James Mitchell, professor of public policy at Edinburgh University, criticised the paper published last week by the First Minister, stating the vision for an independent Scotland set out would be in reality a “little Britain”.

The paper, which argues independence is the central answer to the problems facing Scotland’s “democratic deficit”, was attacked by Professor Mitchell in a piece for Holyrood magazine.

In it, he states democratic renewal in Scotland would be “easy to imagine” without independence, providing it began with a reversal of the “SNP’s centralisation” and a focus on openness and transparency.

The academic said: “Much of the argument rests on the notion that the current SNP shares with many of its opponents that the Westminster Parliament embodies the notion of unlimited sovereignty to legislate on all matters, free of any constraint from underpinning principles of international law or human rights, and now also from EU law.

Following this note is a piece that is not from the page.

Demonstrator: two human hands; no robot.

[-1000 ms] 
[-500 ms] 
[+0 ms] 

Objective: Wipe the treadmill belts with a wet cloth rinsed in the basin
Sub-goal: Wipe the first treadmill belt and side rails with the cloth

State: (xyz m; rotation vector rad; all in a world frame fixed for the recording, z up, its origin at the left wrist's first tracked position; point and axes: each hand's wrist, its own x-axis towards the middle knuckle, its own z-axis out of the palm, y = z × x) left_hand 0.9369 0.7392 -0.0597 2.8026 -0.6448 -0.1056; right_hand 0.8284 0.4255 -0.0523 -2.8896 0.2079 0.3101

“This is utterly fanciful.”

He added: “The lack of self-awareness in [rightly] criticising UK Government for hoarding power and treating devolved institutions with contempt while behaving in exactly the same way with local government is breath-taking.

The academic said he believed the SNP had moved away from the ideas of “self-government” and was now a “straightforward, one-dimensional nationalist party”.

He said: “What is on offer is not a proposal to renew democracy.

“This dismal, negative, uninspiring document suggests that the SNP would recreate a warped and discredited form of democracy, an independent Scotland that would simply be a little Britain.